Task statement: Among the entries below, find the line with "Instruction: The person" and the line with "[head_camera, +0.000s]". Return exactly those lines and every line between them, but no pictures.

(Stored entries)
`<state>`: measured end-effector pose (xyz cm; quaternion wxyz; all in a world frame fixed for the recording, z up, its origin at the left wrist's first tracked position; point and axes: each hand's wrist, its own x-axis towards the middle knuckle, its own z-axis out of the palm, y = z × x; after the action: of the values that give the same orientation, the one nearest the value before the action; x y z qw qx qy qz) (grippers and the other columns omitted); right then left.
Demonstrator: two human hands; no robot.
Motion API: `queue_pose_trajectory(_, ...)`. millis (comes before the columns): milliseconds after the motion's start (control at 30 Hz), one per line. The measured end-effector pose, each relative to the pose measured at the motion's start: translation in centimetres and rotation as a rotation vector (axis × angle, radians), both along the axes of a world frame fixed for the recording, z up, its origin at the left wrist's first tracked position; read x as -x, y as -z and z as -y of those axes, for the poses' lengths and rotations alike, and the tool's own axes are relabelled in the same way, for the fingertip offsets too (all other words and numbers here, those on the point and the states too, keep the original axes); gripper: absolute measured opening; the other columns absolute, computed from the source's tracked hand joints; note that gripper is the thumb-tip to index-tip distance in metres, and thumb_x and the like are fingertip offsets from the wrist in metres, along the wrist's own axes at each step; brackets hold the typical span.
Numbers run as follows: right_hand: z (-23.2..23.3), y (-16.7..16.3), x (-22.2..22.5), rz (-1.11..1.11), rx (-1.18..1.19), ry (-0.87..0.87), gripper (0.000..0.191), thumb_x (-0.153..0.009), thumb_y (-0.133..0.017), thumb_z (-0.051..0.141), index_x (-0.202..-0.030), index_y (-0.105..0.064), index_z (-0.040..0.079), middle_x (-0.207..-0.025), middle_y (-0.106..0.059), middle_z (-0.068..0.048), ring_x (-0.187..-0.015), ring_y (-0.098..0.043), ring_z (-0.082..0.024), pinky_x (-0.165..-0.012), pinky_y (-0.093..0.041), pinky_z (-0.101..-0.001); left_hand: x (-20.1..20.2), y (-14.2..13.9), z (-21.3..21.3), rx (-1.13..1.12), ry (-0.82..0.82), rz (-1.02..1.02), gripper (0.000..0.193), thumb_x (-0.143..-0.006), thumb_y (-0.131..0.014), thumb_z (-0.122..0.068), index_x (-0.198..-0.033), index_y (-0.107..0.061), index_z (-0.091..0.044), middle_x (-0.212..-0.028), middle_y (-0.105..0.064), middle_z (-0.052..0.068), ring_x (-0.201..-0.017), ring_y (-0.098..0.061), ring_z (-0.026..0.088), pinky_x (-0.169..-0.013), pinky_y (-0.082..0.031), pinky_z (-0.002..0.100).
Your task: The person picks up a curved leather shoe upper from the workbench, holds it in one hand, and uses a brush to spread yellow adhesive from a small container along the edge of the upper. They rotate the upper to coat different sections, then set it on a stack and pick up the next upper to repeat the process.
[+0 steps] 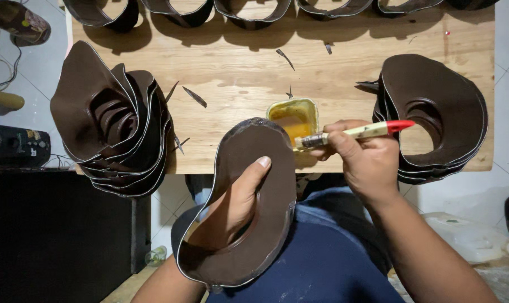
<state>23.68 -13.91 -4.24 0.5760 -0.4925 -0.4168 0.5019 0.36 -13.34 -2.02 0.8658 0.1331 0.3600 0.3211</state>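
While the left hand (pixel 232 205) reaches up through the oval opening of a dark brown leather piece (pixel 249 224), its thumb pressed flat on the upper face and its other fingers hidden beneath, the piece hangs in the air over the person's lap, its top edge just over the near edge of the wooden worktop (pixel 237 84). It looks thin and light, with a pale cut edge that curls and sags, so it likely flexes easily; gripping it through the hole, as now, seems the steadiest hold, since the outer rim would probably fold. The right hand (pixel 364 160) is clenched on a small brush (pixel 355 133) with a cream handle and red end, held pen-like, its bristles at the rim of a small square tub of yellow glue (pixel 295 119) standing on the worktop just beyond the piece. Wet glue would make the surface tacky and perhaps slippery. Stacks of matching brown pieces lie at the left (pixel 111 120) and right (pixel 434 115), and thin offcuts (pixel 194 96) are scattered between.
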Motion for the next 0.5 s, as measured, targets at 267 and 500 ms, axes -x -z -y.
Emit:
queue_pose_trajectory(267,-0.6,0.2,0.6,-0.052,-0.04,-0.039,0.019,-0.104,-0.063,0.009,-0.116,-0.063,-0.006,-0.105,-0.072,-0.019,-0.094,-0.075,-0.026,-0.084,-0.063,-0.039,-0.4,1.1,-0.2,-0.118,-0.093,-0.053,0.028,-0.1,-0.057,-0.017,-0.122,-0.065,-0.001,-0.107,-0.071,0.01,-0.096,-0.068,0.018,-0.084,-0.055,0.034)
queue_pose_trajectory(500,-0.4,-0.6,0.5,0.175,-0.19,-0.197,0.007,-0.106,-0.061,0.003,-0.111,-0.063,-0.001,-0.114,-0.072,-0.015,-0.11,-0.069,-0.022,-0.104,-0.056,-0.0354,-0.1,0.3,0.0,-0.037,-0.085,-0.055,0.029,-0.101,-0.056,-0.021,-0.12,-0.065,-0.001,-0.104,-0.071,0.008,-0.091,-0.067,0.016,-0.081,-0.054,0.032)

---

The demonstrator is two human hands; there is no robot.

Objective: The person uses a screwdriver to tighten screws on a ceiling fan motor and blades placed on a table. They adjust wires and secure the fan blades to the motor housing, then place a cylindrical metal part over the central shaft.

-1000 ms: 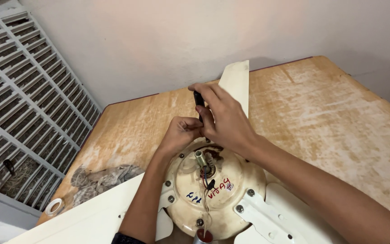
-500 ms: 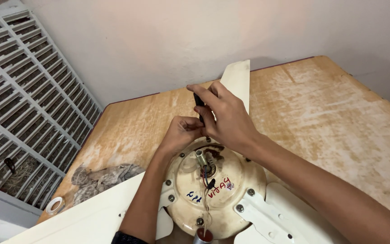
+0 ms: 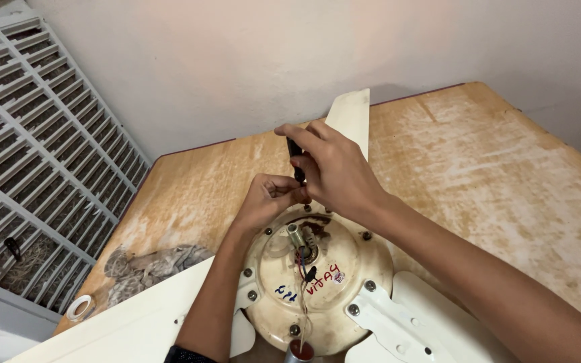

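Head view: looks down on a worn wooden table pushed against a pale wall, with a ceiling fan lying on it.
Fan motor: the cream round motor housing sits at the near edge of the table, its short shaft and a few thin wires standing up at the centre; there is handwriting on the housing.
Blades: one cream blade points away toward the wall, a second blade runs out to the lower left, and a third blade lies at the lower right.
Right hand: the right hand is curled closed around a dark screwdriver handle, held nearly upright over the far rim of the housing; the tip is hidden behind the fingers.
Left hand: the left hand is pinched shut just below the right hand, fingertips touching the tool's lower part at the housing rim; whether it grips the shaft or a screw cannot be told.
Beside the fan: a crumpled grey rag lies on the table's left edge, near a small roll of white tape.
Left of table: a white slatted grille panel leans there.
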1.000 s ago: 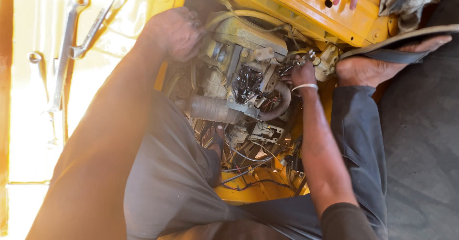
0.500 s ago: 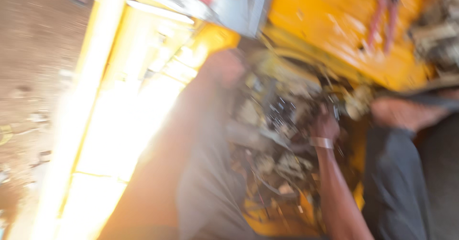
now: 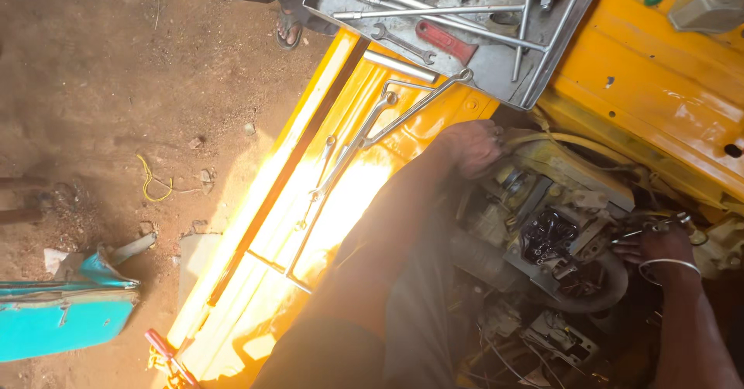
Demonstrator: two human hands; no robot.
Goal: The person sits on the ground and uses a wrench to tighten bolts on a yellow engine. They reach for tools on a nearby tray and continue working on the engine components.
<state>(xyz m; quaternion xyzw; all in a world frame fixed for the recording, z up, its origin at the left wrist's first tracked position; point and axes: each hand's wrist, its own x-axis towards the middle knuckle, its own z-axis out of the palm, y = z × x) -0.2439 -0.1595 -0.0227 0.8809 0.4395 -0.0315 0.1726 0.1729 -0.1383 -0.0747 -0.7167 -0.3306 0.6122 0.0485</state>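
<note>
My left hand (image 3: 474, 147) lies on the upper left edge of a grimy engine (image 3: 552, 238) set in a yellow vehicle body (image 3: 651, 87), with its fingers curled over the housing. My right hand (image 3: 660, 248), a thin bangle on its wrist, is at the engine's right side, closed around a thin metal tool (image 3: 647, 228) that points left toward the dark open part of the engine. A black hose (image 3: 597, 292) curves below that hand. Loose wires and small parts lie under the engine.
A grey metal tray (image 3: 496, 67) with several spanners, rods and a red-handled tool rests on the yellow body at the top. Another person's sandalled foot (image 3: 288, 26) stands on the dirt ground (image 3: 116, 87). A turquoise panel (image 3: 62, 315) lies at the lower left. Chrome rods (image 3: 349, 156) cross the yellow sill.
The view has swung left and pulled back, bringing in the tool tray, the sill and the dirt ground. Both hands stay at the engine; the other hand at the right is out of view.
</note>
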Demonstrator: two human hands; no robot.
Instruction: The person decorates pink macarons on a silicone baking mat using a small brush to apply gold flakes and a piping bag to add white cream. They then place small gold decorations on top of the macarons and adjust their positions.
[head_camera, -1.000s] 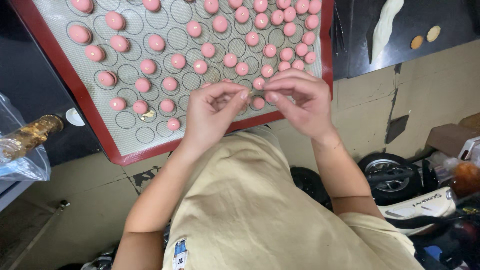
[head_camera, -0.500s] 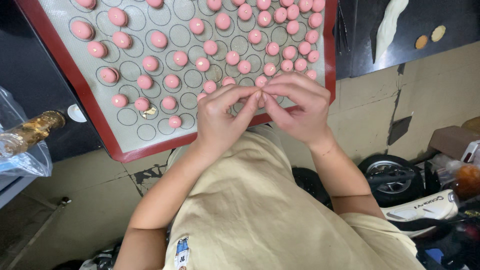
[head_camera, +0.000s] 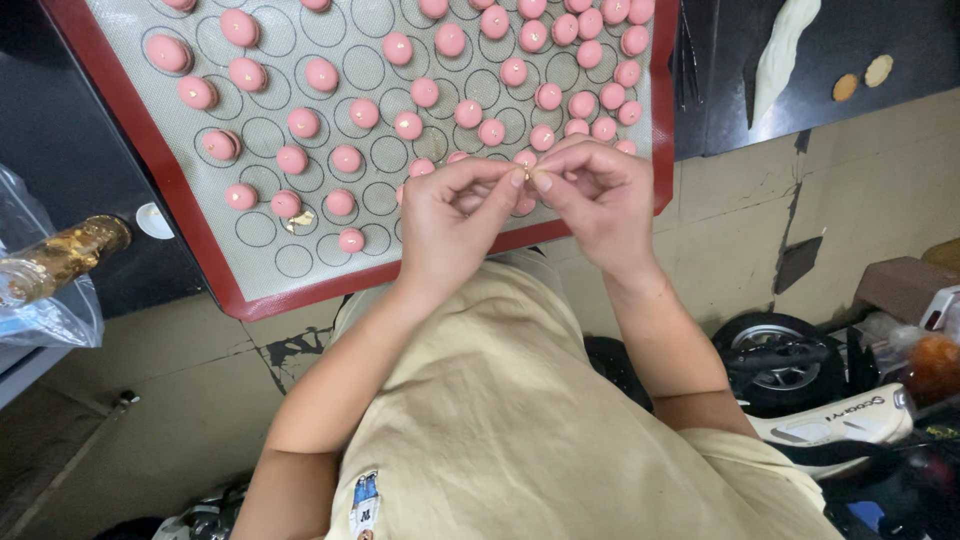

Response:
Instruction: The person decorates pink macarons on a silicone baking mat using a small brush to apply gold flakes and a piping bag to add white cream. They then place small gold decorations on top of the macarons and adjust their positions.
[head_camera, -1.000s] 
[head_camera, -0.500s] 
[head_camera, +0.000s] 

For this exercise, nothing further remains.